#### ASSIGNMENT:
Every entry is to be written out word for word.

#### TASK INPUTS:
____

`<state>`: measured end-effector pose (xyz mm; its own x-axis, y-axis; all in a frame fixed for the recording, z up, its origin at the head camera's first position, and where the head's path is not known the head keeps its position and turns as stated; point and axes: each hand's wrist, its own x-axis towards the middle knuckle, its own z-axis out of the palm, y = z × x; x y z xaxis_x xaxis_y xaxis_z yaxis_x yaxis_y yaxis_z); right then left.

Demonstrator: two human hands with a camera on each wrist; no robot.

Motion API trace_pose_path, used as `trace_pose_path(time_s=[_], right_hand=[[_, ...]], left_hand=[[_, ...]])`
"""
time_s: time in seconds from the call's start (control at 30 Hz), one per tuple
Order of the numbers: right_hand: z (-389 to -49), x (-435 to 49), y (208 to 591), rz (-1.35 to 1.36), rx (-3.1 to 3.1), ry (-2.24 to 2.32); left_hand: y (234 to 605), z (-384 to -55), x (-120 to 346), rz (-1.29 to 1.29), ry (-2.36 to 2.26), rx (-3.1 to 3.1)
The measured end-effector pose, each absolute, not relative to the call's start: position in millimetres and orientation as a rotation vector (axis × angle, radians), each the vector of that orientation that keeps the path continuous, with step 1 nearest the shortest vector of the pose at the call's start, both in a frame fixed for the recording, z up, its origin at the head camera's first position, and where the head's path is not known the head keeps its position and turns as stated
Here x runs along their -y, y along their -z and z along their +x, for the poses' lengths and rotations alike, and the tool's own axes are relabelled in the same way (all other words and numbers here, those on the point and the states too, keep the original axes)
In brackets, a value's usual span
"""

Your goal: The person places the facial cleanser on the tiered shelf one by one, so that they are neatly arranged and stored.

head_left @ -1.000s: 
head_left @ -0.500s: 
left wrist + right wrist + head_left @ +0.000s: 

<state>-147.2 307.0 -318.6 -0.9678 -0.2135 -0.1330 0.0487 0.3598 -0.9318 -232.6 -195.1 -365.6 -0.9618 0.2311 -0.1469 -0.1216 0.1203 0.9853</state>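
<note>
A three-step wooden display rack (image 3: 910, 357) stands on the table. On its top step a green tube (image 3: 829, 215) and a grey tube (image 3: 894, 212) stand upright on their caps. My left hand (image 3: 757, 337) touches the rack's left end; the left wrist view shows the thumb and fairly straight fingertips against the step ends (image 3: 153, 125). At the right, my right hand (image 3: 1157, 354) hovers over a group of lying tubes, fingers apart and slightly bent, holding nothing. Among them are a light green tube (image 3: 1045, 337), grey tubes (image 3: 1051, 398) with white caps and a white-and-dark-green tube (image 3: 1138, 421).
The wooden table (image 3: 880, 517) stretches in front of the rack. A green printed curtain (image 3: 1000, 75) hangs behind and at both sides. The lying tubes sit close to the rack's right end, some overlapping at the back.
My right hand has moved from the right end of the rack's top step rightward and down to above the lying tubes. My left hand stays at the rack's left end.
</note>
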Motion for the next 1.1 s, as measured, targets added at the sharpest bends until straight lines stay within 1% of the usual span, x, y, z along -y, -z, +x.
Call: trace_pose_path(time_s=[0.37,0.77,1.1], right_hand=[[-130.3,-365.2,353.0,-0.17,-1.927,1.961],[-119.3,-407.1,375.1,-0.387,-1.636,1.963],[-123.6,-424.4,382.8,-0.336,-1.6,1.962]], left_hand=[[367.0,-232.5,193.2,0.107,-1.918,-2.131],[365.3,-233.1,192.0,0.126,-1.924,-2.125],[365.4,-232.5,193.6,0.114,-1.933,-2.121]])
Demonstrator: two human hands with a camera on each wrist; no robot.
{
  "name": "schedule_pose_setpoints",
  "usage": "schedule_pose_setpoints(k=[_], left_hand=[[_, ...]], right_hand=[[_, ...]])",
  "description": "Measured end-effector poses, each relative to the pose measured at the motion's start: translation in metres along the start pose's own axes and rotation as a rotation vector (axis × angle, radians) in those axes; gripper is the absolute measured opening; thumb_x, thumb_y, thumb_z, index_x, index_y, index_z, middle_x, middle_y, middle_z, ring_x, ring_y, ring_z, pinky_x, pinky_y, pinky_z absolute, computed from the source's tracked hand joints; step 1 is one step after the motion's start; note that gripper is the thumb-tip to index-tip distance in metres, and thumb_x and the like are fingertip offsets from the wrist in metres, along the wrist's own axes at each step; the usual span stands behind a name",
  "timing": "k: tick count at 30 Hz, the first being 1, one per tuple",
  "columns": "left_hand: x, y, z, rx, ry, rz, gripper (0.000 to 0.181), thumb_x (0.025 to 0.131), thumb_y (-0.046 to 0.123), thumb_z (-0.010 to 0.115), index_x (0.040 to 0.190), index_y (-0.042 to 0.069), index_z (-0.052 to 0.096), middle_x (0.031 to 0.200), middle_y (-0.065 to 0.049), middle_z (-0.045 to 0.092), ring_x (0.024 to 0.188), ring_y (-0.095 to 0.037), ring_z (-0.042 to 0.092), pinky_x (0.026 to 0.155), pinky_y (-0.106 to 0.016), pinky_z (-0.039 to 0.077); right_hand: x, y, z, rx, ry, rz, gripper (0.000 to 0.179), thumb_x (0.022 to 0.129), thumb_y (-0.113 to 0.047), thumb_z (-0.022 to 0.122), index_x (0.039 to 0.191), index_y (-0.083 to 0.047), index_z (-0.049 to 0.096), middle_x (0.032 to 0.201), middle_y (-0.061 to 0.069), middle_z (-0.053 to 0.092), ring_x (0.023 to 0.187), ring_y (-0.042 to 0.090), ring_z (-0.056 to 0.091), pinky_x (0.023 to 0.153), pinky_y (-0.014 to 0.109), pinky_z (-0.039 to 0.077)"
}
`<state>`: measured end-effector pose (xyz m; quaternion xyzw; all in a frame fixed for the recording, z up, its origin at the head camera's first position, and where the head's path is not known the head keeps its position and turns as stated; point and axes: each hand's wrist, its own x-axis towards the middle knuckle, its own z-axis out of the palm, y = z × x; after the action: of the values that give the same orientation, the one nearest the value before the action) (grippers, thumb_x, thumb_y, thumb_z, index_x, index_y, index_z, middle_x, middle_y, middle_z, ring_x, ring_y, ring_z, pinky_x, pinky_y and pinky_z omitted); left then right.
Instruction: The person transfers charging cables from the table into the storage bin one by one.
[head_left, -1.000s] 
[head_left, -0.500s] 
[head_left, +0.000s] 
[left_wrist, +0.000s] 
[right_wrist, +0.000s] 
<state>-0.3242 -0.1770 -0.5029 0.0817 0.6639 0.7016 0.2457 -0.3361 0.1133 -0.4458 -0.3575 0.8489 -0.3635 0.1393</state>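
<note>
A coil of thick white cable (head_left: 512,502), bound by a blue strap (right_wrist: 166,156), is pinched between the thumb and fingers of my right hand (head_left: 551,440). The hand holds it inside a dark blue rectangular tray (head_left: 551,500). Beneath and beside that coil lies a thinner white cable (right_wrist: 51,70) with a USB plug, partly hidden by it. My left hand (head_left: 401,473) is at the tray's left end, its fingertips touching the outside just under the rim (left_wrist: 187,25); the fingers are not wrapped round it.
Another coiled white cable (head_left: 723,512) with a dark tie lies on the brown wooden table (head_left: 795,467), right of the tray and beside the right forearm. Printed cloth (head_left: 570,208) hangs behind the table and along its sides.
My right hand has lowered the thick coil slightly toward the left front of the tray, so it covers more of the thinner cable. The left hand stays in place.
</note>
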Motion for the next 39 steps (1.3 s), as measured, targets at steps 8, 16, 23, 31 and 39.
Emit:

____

#### FINAL ANSWER:
`<state>`: measured end-effector pose (xyz mm; its own x-axis, y-axis; all in a frame fixed for the recording, z up, its origin at the head camera's first position, and where the head's path is not known the head keeps its position and turns as stated; point and axes: each hand's wrist, its own x-axis towards the middle knuckle, its own z-axis out of the palm, y = z × x; x y z xaxis_x xaxis_y xaxis_z yaxis_x yaxis_y yaxis_z); right then left.

Demonstrator: two human hands with a camera on each wrist; no robot.

Motion API trace_pose_path, used as `trace_pose_path(time_s=[_], right_hand=[[_, ...]], left_hand=[[_, ...]])`
"""
time_s: time in seconds from the call's start (control at 30 Hz), one per tuple
Order of the numbers: right_hand: z (-389 to -49), x (-435 to 49), y (208 to 591), rz (-1.35 to 1.36), rx (-3.1 to 3.1), ry (-2.24 to 2.32); left_hand: y (234 to 605), z (-384 to -55), x (-120 to 346), rz (-1.29 to 1.29), ry (-2.36 to 2.26), rx (-3.1 to 3.1)
The measured end-effector pose, each absolute, not relative to the call's start: position in millimetres and orientation as a rotation vector (axis × angle, radians), each the vector of that orientation that keeps the path continuous, with step 1 nearest the shortest vector of the pose at the call's start, both in a frame fixed for the recording, z up, its origin at the head camera's first position, and where the head's path is not known the head keeps its position and turns as stated
Here x runs along their -y, y along their -z and z along their +x, for the poses' lengths and rotations alike, and the tool's own axes are relabelled in the same way (all other words and numbers here, those on the point and the states too, keep the original axes)
In brackets, a value's usual span
"""

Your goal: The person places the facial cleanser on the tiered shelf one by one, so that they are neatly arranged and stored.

head_left @ -1.000s: 
head_left @ -0.500s: 
left wrist + right wrist + head_left @ +0.000s: 

<state>-147.2 307.0 -318.6 -0.9678 -0.2135 -0.1330 0.0487 0.3598 -0.9318 -232.6 -195.1 -365.6 -0.9618 0.2311 -0.1469 -0.1216 0.1203 0.9853</state>
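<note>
A three-step wooden display rack (image 3: 910, 357) stands on the table. On its top step a green tube (image 3: 829, 215) and a grey tube (image 3: 894, 212) stand upright on their caps. My left hand (image 3: 757, 337) touches the rack's left end; the left wrist view shows the thumb and fairly straight fingertips against the step ends (image 3: 153, 125). At the right, my right hand (image 3: 1157, 354) hovers over a group of lying tubes, fingers apart and slightly bent, holding nothing. Among them are a light green tube (image 3: 1045, 337), grey tubes (image 3: 1051, 398) with white caps and a white-and-dark-green tube (image 3: 1138, 421).
The wooden table (image 3: 880, 517) stretches in front of the rack. A green printed curtain (image 3: 1000, 75) hangs behind and at both sides. The lying tubes sit close to the rack's right end, some overlapping at the back.
My right hand has moved from the right end of the rack's top step rightward and down to above the lying tubes. My left hand stays at the rack's left end.
</note>
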Motion for the next 1.1 s, as measured, targets added at the sharpest bends until straight lines stay within 1% of the usual span, x, y, z along -y, -z, +x.
Call: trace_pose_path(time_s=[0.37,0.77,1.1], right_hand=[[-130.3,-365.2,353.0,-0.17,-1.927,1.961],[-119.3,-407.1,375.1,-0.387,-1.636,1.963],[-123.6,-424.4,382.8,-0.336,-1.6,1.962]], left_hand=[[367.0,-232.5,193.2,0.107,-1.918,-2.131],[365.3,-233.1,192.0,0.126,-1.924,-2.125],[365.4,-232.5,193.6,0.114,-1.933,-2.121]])
Demonstrator: two human hands with a camera on each wrist; no robot.
{
  "name": "schedule_pose_setpoints",
  "usage": "schedule_pose_setpoints(k=[_], left_hand=[[_, ...]], right_hand=[[_, ...]])",
  "description": "Measured end-effector poses, each relative to the pose measured at the motion's start: translation in metres along the start pose's own axes and rotation as a rotation vector (axis × angle, radians) in those axes; gripper is the absolute measured opening; thumb_x, thumb_y, thumb_z, index_x, index_y, index_z, middle_x, middle_y, middle_z, ring_x, ring_y, ring_z, pinky_x, pinky_y, pinky_z absolute, computed from the source's tracked hand joints; step 1 is one step after the motion's start; note that gripper is the thumb-tip to index-tip distance in metres, and thumb_x and the like are fingertip offsets from the wrist in metres, along the wrist's own axes at each step; the usual span stands behind a name",
  "timing": "k: tick count at 30 Hz, the first being 1, one per tuple",
  "columns": "left_hand: x, y, z, rx, ry, rz, gripper (0.000 to 0.181), thumb_x (0.025 to 0.131), thumb_y (-0.046 to 0.123), thumb_z (-0.010 to 0.115), index_x (0.040 to 0.190), index_y (-0.042 to 0.069), index_z (-0.052 to 0.096), middle_x (0.031 to 0.200), middle_y (-0.065 to 0.049), middle_z (-0.045 to 0.092), ring_x (0.024 to 0.188), ring_y (-0.095 to 0.037), ring_z (-0.042 to 0.092), pinky_x (0.026 to 0.155), pinky_y (-0.106 to 0.016), pinky_z (-0.039 to 0.077); right_hand: x, y, z, rx, ry, rz, gripper (0.000 to 0.179), thumb_x (0.022 to 0.129), thumb_y (-0.113 to 0.047), thumb_z (-0.022 to 0.122), index_x (0.039 to 0.191), index_y (-0.083 to 0.047), index_z (-0.049 to 0.096), middle_x (0.032 to 0.201), middle_y (-0.061 to 0.069), middle_z (-0.053 to 0.092), ring_x (0.023 to 0.187), ring_y (-0.042 to 0.090), ring_z (-0.056 to 0.091), pinky_x (0.023 to 0.153), pinky_y (-0.014 to 0.109), pinky_z (-0.039 to 0.077)"
}
`<state>`: measured end-effector pose (xyz m; quaternion xyzw; all in a frame fixed for the recording, z up, its origin at the head camera's first position, and where the head's path is not known the head keeps its position and turns as stated; point and axes: each hand's wrist, its own x-axis towards the middle knuckle, its own z-axis out of the palm, y = z × x; after the action: of the values that give the same orientation, the one nearest the value before the action) (grippers, thumb_x, thumb_y, thumb_z, index_x, index_y, index_z, middle_x, middle_y, middle_z, ring_x, ring_y, ring_z, pinky_x, pinky_y and pinky_z omitted); left then right.
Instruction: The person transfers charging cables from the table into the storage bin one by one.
[head_left, -1.000s] 
[head_left, -0.500s] 
[head_left, +0.000s] 
[left_wrist, +0.000s] 
[right_wrist, +0.000s] 
<state>-0.3242 -0.1770 -0.5029 0.0817 0.6639 0.7016 0.2457 -0.3361 0.1133 -0.4458 -0.3575 0.8489 -0.3635 0.1393</state>
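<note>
A coil of thick white cable (head_left: 512,502), bound by a blue strap (right_wrist: 166,156), is pinched between the thumb and fingers of my right hand (head_left: 551,440). The hand holds it inside a dark blue rectangular tray (head_left: 551,500). Beneath and beside that coil lies a thinner white cable (right_wrist: 51,70) with a USB plug, partly hidden by it. My left hand (head_left: 401,473) is at the tray's left end, its fingertips touching the outside just under the rim (left_wrist: 187,25); the fingers are not wrapped round it.
Another coiled white cable (head_left: 723,512) with a dark tie lies on the brown wooden table (head_left: 795,467), right of the tray and beside the right forearm. Printed cloth (head_left: 570,208) hangs behind the table and along its sides.
My right hand has lowered the thick coil slightly toward the left front of the tray, so it covers more of the thinner cable. The left hand stays in place.
</note>
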Motion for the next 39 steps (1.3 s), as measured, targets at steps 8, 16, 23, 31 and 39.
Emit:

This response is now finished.